(What the task asks) Repeat the data that follows in full. Do not include the pictures.

(Dataset extract)
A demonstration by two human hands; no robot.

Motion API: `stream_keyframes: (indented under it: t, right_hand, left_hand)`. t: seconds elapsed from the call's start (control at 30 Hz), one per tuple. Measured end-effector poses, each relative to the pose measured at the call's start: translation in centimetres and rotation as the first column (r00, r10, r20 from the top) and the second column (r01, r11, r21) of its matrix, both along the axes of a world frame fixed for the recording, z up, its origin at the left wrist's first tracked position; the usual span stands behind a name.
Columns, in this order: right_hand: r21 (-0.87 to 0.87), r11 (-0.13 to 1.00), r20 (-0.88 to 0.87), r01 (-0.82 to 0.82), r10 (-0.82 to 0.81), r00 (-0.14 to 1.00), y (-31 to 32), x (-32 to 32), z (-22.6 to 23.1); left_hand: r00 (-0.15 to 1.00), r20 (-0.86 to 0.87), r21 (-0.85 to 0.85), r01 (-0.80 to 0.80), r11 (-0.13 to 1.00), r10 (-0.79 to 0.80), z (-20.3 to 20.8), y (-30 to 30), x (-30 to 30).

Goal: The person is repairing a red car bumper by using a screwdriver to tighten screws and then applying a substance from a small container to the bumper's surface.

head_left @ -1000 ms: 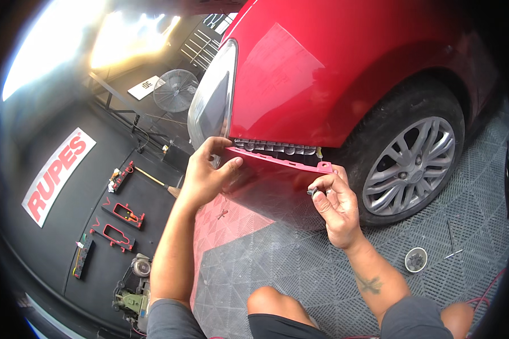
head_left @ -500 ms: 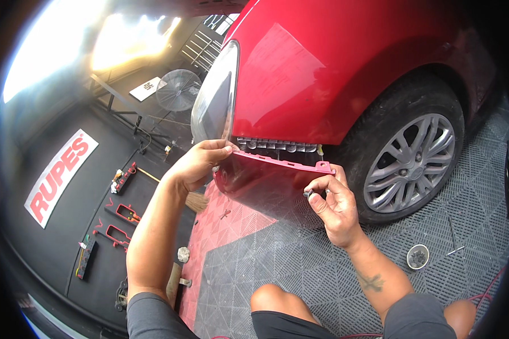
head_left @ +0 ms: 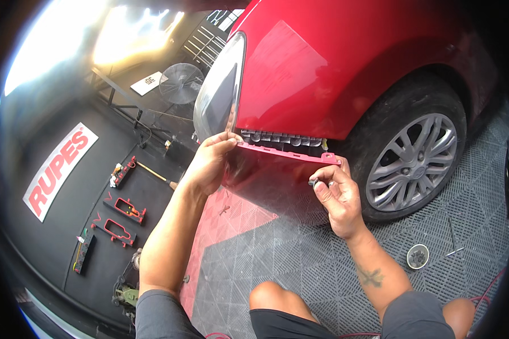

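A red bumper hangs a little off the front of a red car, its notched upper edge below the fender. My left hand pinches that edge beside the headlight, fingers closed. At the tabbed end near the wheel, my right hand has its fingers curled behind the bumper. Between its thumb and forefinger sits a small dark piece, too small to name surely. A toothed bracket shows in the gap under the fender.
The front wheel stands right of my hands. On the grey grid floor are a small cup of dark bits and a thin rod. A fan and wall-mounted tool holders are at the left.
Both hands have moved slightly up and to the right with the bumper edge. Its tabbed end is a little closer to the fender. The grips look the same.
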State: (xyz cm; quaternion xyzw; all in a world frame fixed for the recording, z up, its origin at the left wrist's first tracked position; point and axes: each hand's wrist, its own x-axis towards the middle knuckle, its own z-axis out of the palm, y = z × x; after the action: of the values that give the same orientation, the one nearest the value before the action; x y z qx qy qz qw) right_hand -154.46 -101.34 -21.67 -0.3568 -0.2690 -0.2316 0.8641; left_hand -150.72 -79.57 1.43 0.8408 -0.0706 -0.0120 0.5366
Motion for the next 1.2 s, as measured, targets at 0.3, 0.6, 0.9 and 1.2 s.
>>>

(Written solution)
A demonstration by two human hands; no robot.

Motion API: `stream_keyframes: (indented under it: t, right_hand, left_hand)`. t: seconds elapsed from the call's start (control at 30 Hz), one per tuple. Measured end-effector poses, each relative to the pose measured at the call's start: translation in centimetres and rotation as the first column (r00, r10, r20 from the top) and the second column (r01, r11, r21) of its matrix, both along the axes of a world frame fixed for the recording, z up, its origin at the left wrist's first tracked position; the usual span stands behind a name.
Columns, in this order: right_hand: r21 (-0.87 to 0.87), r11 (-0.13 to 1.00), r20 (-0.88 to 0.87), r01 (-0.82 to 0.82), r10 (-0.82 to 0.81), r00 (-0.14 to 1.00), y (-31 to 32), x (-32 to 32), z (-22.6 to 23.1); left_hand: r00 (-0.15 to 1.00), r20 (-0.86 to 0.87), r21 (-0.85 to 0.85), r01 (-0.80 to 0.80), r11 (-0.13 to 1.00), r10 (-0.79 to 0.80), z (-20.3 to 20.8), y (-30 to 30), x (-30 to 30).

Goal: The person is repairing a red car bumper by using a screwdriver to tighten screws and then applying a substance from a small container to the bumper's surface.

head_left @ -1000 ms: 
head_left @ -500 ms: 
head_left @ +0 ms: 

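A red bumper hangs a little off the front of a red car, its notched upper edge below the fender. My left hand pinches that edge beside the headlight, fingers closed. At the tabbed end near the wheel, my right hand has its fingers curled behind the bumper. Between its thumb and forefinger sits a small dark piece, too small to name surely. A toothed bracket shows in the gap under the fender.
The front wheel stands right of my hands. On the grey grid floor are a small cup of dark bits and a thin rod. A fan and wall-mounted tool holders are at the left.
Both hands have moved slightly up and to the right with the bumper edge. Its tabbed end is a little closer to the fender. The grips look the same.
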State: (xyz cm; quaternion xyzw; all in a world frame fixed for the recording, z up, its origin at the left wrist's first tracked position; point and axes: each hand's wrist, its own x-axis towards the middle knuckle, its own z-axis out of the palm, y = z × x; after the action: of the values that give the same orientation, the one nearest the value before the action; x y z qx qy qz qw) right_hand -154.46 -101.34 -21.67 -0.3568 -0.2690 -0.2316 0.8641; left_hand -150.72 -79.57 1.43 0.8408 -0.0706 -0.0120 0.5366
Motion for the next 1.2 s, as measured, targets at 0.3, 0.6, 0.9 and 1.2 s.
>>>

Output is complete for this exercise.